* **What you have to do**:
Across the material below, count the lines that include the word "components" and give only that count.

* **Working data**:
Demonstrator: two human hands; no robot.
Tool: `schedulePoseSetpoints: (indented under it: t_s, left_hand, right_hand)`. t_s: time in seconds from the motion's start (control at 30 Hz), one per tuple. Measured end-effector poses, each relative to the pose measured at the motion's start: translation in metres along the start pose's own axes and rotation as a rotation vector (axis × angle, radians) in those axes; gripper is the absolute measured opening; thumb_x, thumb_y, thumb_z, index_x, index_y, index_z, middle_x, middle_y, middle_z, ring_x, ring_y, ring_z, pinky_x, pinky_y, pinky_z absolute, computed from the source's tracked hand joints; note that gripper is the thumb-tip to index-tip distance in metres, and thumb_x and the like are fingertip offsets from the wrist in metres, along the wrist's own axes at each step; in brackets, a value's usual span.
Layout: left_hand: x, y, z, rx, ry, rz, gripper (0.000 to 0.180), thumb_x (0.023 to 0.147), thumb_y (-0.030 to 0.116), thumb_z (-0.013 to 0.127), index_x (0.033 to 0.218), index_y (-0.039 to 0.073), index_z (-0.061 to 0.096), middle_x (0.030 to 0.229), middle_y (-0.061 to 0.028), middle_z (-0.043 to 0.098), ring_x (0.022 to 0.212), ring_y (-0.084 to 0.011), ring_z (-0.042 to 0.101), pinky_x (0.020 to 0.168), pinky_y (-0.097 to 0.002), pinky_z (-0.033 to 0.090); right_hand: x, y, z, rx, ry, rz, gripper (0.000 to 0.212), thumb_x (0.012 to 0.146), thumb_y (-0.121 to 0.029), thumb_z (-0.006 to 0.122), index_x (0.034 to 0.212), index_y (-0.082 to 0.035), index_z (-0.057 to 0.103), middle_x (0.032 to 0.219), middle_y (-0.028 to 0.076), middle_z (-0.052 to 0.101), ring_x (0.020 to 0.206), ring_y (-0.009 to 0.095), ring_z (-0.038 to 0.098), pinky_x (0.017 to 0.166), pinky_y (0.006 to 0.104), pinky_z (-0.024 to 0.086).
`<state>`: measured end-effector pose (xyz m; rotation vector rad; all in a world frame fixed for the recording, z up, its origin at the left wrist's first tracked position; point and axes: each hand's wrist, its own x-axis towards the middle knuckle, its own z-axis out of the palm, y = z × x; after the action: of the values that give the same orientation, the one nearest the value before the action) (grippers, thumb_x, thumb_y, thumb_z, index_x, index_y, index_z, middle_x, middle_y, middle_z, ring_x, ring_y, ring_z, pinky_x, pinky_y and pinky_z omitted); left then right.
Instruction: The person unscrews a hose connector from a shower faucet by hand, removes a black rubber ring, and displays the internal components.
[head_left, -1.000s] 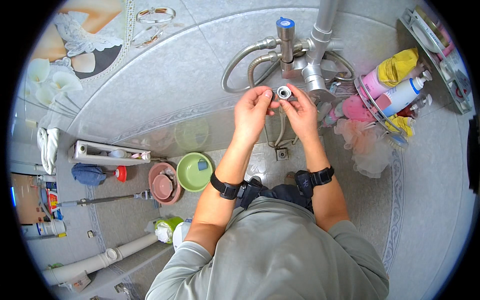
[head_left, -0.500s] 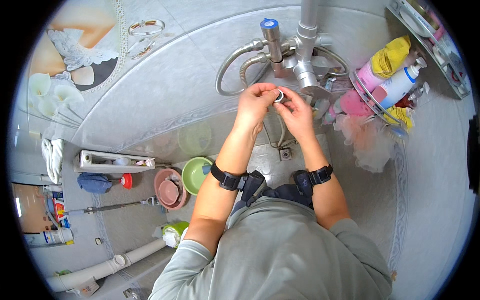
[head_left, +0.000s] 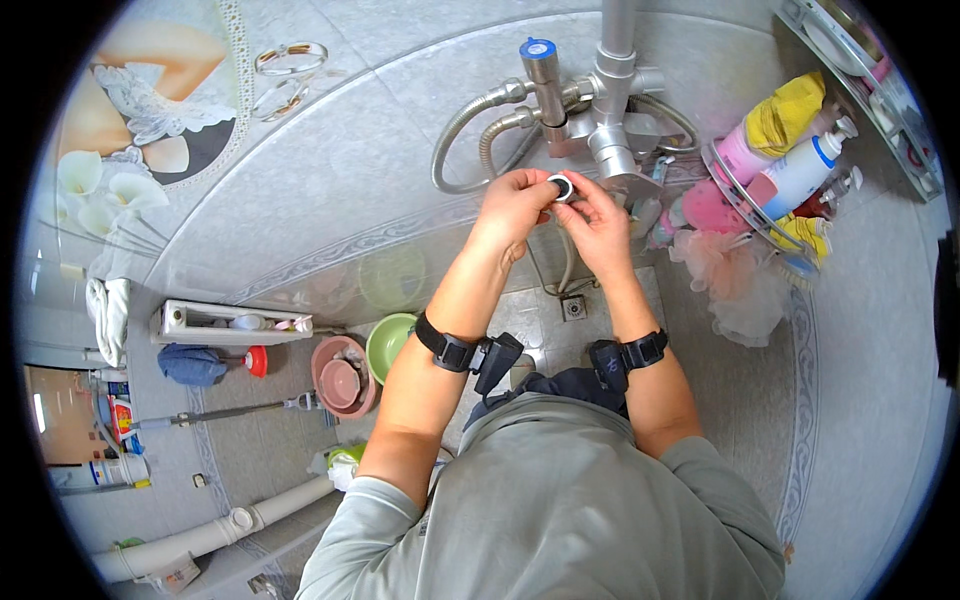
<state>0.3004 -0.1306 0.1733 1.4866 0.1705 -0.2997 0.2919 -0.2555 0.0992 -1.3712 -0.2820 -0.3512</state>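
Between my two hands is a small round ring-shaped fitting (head_left: 564,188), silvery white at the rim with a dark middle. The fingers of my left hand (head_left: 514,205) are closed on its left side, the thumb at its opening. My right hand (head_left: 598,220) pinches the same fitting from the right. Just beyond the hands, a chrome valve with a blue cap (head_left: 541,80) is mounted on the wall, joined to braided metal hoses (head_left: 447,135). Beside it stands a thick silver pipe (head_left: 612,100).
At right a wire corner rack (head_left: 722,170) holds bottles and yellow packets, with mesh bath puffs (head_left: 730,280) hanging below. Pink basins (head_left: 340,380) and a green basin (head_left: 388,345) stand on the floor at left, near a plunger (head_left: 256,361). A floor drain (head_left: 573,308) lies below my hands.
The fitting has turned so more of its round opening faces up. Both hands keep hold of it and have shifted only slightly.
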Motion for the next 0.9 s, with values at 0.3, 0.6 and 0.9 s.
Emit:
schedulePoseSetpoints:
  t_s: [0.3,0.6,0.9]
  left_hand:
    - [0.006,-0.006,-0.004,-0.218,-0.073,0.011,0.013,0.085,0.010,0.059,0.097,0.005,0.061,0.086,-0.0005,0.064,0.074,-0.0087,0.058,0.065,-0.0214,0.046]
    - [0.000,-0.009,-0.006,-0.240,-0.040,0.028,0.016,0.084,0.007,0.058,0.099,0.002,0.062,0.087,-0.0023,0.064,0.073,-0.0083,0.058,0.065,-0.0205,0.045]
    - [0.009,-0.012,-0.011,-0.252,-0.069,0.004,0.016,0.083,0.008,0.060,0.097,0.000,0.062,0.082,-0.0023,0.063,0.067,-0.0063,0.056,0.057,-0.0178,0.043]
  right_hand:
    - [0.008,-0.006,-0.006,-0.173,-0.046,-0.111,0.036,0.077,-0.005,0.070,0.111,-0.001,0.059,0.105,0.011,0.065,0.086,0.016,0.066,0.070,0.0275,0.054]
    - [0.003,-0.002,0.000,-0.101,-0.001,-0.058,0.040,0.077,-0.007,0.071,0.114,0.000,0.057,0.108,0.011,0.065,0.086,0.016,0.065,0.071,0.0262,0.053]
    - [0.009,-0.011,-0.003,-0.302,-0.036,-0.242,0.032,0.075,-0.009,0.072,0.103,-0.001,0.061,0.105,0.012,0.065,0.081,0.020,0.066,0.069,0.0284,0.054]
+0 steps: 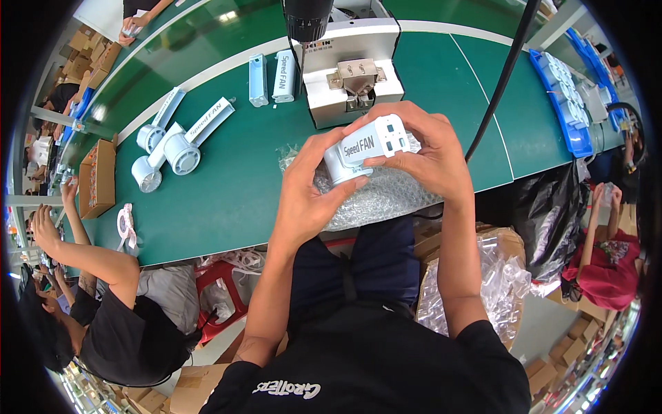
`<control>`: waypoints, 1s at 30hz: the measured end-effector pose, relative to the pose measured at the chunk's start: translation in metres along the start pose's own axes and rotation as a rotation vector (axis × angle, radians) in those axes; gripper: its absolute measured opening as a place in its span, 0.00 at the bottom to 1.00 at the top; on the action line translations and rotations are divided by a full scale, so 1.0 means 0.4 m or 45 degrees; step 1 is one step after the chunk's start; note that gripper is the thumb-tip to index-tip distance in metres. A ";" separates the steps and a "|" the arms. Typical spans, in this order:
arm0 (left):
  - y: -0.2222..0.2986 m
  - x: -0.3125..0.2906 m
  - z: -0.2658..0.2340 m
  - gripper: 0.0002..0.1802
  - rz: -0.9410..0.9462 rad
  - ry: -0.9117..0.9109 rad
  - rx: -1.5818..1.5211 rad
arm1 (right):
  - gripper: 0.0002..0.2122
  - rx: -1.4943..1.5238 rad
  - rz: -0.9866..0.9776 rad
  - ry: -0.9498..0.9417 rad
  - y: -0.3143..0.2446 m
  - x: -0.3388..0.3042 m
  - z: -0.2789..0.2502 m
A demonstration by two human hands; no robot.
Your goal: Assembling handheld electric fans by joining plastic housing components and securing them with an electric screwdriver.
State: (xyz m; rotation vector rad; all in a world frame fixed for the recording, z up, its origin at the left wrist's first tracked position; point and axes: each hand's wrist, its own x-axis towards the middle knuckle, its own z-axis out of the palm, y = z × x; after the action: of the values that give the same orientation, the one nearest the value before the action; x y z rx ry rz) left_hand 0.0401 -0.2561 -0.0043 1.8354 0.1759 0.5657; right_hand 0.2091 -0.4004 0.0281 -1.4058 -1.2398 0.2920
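Note:
A pale blue handheld fan housing (360, 146) is held up between both hands over the bench's front edge. My left hand (307, 185) grips its round end, thumb pressed low against it. My right hand (429, 153) closes round the squared end, which has small openings and faces up and right. Bubble wrap (372, 194) lies on the bench under the hands. Just beyond them stands a white box-shaped machine with a metal bracket (360, 77). An electric screwdriver (306, 22) hangs above, its bit pointing down beside the machine.
Several fan housings (183, 153) lie on the green bench (234, 200) at left. Two light blue handle shells (258, 81) stand left of the machine. A blue tray (578, 138) of parts sits far right. A black cable (502, 90) slants past my right hand. Co-workers sit on both sides.

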 end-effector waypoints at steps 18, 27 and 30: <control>0.017 -0.005 -0.003 0.31 0.133 0.160 0.155 | 0.21 0.283 0.210 0.424 -0.330 0.316 0.036; 0.008 -0.038 -0.040 0.32 0.087 0.284 0.176 | 0.20 0.497 -0.409 0.937 -0.219 0.216 0.012; -0.028 -0.040 -0.038 0.32 0.023 0.304 -0.007 | 0.23 0.335 -0.629 0.915 -0.207 0.241 0.001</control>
State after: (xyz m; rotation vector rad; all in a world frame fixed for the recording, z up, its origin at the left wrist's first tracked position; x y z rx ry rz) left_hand 0.0209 -0.2454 -0.0158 1.7626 0.3175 0.7969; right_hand 0.2067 -0.3446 0.1424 -0.8177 -0.8588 -0.3591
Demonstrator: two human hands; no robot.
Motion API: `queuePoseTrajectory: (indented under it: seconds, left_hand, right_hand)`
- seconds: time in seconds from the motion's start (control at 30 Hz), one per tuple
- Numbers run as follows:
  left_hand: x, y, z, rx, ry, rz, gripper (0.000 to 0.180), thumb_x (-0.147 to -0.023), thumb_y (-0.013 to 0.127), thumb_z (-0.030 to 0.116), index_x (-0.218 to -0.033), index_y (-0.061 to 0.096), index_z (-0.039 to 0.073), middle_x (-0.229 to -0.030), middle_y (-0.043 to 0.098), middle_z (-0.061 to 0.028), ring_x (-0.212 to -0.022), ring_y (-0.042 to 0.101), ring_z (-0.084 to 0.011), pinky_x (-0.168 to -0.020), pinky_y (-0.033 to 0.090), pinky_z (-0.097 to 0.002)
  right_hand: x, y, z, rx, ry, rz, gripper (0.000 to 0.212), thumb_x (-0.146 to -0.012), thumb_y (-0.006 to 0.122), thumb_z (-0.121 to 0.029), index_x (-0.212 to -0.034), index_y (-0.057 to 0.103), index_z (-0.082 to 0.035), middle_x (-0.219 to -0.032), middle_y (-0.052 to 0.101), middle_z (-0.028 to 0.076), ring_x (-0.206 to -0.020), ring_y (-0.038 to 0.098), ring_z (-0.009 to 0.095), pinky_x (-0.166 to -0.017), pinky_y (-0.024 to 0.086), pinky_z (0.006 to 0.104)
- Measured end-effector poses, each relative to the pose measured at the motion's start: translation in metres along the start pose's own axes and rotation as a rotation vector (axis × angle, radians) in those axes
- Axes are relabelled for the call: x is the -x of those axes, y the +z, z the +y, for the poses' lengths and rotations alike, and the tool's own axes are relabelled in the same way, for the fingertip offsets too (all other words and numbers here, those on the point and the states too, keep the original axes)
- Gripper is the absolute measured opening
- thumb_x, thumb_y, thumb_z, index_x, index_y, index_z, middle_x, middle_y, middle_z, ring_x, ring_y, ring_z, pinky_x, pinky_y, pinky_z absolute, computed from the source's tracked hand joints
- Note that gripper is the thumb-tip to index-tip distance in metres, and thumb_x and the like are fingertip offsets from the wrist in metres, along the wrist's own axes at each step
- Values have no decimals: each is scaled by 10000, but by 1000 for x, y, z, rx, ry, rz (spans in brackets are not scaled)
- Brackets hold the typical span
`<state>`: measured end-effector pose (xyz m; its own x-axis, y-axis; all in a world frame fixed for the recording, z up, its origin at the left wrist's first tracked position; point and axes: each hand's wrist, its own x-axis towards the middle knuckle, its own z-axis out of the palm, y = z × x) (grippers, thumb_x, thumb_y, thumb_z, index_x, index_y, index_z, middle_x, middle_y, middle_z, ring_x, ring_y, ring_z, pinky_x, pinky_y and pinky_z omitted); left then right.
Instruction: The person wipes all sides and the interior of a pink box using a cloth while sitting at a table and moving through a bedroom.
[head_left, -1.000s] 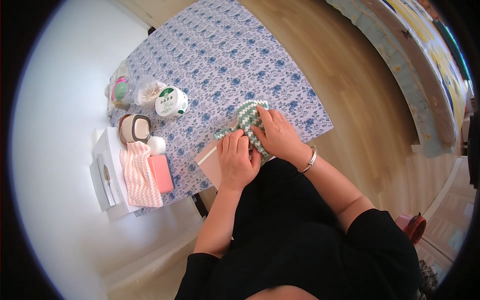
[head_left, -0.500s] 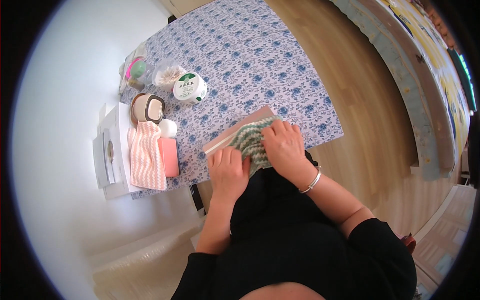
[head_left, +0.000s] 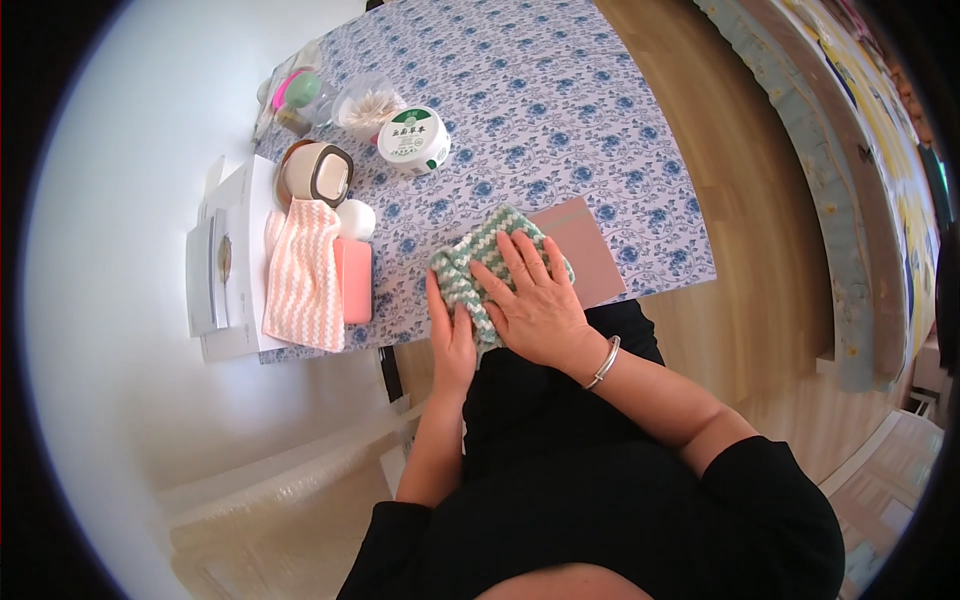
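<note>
Left side of the counter (head_left: 560, 105) crowded. White tub (head_left: 414, 138) with green-and-white lid at the front of the far group; behind it, a clear container (head_left: 362, 106) of cotton swabs, then a clear vessel (head_left: 314, 103) with green and pink parts. Nearer: a beige rounded object (head_left: 312, 172) with dark rim, a small white round jar (head_left: 356, 220), a pink box (head_left: 357, 282). Pink-and-white cloth (head_left: 305, 280) draped beside the pink box, partly over a white box (head_left: 258, 225) near the wall.

Green-and-white cloth (head_left: 462, 255) at the counter's near edge, well apart from that cluster, overlapping part of a flat pinkish-brown notebook (head_left: 588, 250). Right hand (head_left: 535, 300) lies flat on the cloth, fingers spread, hiding its middle. Left hand (head_left: 450, 335) cupped along the cloth's left edge, thumb apart from fingers; cannot tell whether it pinches the fabric.

Counter covering pale, blue floral print. Plain white wall (head_left: 120, 330) to the left; wood-look floor (head_left: 740, 190) to the right, then a bed (head_left: 850, 150) with a pale blue hanging skirt.

Both cloths zigzag-striped; the green one looks soft, thick, bunched at left. Tub squat and round, pink box smooth with rounded corners. Silver bracelet (head_left: 605, 363) on right wrist, rigid, narrow.
</note>
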<state>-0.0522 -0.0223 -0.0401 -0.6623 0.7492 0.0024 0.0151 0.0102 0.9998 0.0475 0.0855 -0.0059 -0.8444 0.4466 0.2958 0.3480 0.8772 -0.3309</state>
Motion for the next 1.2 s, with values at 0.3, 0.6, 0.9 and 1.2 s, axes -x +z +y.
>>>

* **Solved exercise**:
2